ヒナ程ではないにしても火力がおかしい魔法使いであるケルヌンノスはもちろん、上位プレイヤーにも迫るだろう性能を誇っているマッハが居れば、とりあえずメリーナを彼女達から守る事は叶うはずだ。
「私はね、愛する人を他の誰かには奪われたくないんだ~。もちろん私はお姉ちゃん一筋だし、お姉ちゃんが私の気持ちを受け入れてくれるならそのまま添い遂げるつもりだし、今後一切他の奴には興味の欠片も湧かないって約束できる。それくらいに私は、お姉ちゃんの事を大好きでだいすきで、この世の誰より愛してる。それこそ何を言われようが、何をされようがこの気持ちは二度と変わらない。

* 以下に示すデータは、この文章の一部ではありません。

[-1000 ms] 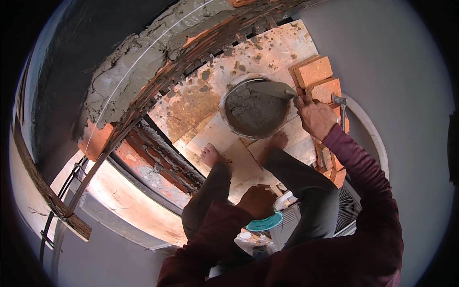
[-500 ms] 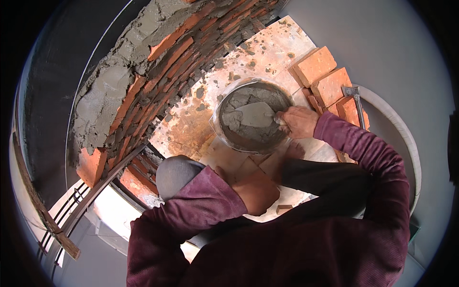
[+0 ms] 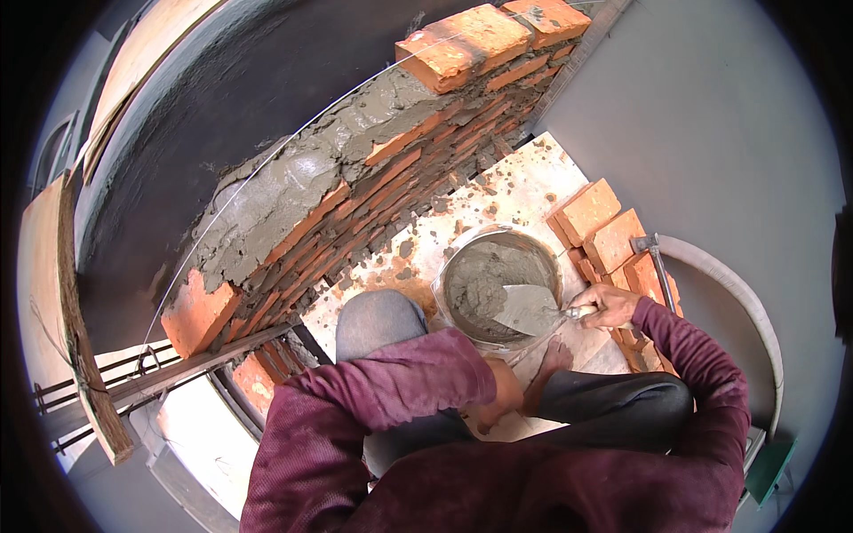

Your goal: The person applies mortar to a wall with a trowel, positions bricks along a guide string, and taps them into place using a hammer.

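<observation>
My right hand is closed around the handle of a trowel at the right side of a round bucket. The trowel's flat, mortar-smeared blade points left over grey wet mortar inside the bucket. My left hand hangs low between my knees, just nearer than the bucket; its fingers are mostly hidden. Left of the bucket runs a low brick wall, its top spread with wet mortar. Bricks lie along the top at its far end, and one brick sits at its near end.
Several loose bricks are stacked right of the bucket, with a hammer resting against them. A thin string stretches along the wall top. A plank stands at far left. Mortar splashes dot the floor.
My view has shifted, showing more of the wall's far end. The trowel has moved from the mortar's middle toward the bucket's right rim, my right hand drawing back with it.
</observation>
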Tool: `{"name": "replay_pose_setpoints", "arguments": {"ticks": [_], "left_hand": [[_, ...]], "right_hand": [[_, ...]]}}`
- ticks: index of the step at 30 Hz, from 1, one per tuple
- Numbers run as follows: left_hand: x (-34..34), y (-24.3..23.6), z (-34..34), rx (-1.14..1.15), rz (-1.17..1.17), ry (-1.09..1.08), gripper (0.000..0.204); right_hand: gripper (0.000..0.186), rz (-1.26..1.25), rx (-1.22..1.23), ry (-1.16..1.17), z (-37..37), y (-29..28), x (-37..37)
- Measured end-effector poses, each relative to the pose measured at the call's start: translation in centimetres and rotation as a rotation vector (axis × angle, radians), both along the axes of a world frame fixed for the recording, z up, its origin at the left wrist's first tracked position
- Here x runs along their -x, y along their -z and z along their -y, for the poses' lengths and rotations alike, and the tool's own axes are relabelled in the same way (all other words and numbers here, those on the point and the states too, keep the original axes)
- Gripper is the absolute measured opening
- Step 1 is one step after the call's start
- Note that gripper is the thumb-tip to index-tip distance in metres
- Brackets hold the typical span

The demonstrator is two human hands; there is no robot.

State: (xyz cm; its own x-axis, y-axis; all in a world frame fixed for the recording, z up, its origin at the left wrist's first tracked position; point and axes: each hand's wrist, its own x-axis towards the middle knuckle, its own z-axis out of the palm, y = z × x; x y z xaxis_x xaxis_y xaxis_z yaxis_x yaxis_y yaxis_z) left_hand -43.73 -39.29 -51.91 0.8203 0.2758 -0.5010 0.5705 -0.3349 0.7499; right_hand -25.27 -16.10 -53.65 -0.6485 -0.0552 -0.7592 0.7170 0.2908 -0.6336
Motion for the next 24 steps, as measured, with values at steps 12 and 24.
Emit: {"name": "replay_pose_setpoints", "arguments": {"ticks": [12,24], "left_hand": [[0.8,3.0,-0.3,-0.142,-0.054,-0.073,0.036],[0.4,3.4,-0.5,-0.139,0.022,-0.063,0.036]], "right_hand": [[0.029,-0.574,-0.621,-0.228,0.7,-14.3,18.1],[0.033,-0.857,-1.437,-0.260,2.9,-11.2,22.1]]}}
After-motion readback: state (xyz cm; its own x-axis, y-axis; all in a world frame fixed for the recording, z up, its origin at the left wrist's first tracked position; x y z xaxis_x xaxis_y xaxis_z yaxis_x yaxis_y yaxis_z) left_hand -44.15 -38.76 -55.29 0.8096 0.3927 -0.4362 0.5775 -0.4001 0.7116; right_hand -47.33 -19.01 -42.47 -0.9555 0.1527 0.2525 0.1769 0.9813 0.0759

でも、私は妹ちゃん達と同じように、そのメリーナも愛してるんだっ! だから、協力してくれない?」
「……マッハねぇ、どうする?」
軽い調子で顔の前で両の掌を合わせてお願いのポーズを取るレベリオを怪しい目で見つつも、イシュタルは最初の時のように不信感から即否定することはなく、判断を姉へと任せた。

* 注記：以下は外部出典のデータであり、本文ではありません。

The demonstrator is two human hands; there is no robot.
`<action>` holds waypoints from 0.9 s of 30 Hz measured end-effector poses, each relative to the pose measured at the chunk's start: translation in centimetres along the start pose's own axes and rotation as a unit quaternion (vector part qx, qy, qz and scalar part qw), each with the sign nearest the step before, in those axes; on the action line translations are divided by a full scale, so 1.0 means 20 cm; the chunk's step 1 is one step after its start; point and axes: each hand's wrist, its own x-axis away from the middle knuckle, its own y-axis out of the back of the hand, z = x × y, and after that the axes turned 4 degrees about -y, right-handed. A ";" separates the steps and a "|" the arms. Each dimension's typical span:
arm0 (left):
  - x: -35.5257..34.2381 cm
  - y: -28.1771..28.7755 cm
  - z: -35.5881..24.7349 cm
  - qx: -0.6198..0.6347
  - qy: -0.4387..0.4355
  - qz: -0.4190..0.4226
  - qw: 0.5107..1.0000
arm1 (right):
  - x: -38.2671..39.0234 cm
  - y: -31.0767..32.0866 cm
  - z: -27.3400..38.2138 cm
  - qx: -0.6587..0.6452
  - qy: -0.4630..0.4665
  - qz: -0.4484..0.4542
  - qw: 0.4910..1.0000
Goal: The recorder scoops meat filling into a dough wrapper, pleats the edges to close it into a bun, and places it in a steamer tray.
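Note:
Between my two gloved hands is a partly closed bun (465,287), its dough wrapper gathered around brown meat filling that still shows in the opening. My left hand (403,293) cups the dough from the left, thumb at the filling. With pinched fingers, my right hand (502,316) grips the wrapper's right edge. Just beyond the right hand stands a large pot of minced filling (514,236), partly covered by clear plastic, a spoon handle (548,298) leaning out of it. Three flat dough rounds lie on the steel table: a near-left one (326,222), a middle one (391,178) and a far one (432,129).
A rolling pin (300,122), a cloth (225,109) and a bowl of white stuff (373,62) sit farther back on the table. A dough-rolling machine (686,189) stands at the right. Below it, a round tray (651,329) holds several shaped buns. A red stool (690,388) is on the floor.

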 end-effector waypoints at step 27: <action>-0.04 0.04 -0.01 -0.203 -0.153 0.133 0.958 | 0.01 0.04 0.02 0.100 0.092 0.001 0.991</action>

そこには、彼女の言う事がデタラメには思えないという無言の意志があった。
「……お前、もう私達やヒナねぇには手を出さないんだな?」
「うんうん、お姉ちゃんや妹ちゃん達には、今回は手を出さないよ! でも、今度会う時は……ちょっと約束できないかも! ごめんね、お姉ちゃんの顔見ちゃうとどうしても自分の気持ちが抑えられずに、大好き!ってなる気がするんだ? だから、約束はできない。でも、今回は絶対手を出さないって約束するよ!」
「……じゃあ、良い。やる」
レベリオがここで、今後も含めて彼女達に手を出さないと言ったのなら、マッハが彼女を信用する事は無く、ここで否を突き付けていただろう。
もしかすれば雛鳥から同じような事を言われて承諾する可能性はあったが、そこにレベリオの意志は介在しなかったに違いない。
だが、正直に今後の事については約束できないと口にした彼女を見て、マッハは今回に限ってはレベリオを信用する事にしたのだ。
それは果たして正解か否か。それは、遥か上空に打ち上げられた花火の魔法をその目に見た時に確信に変わった。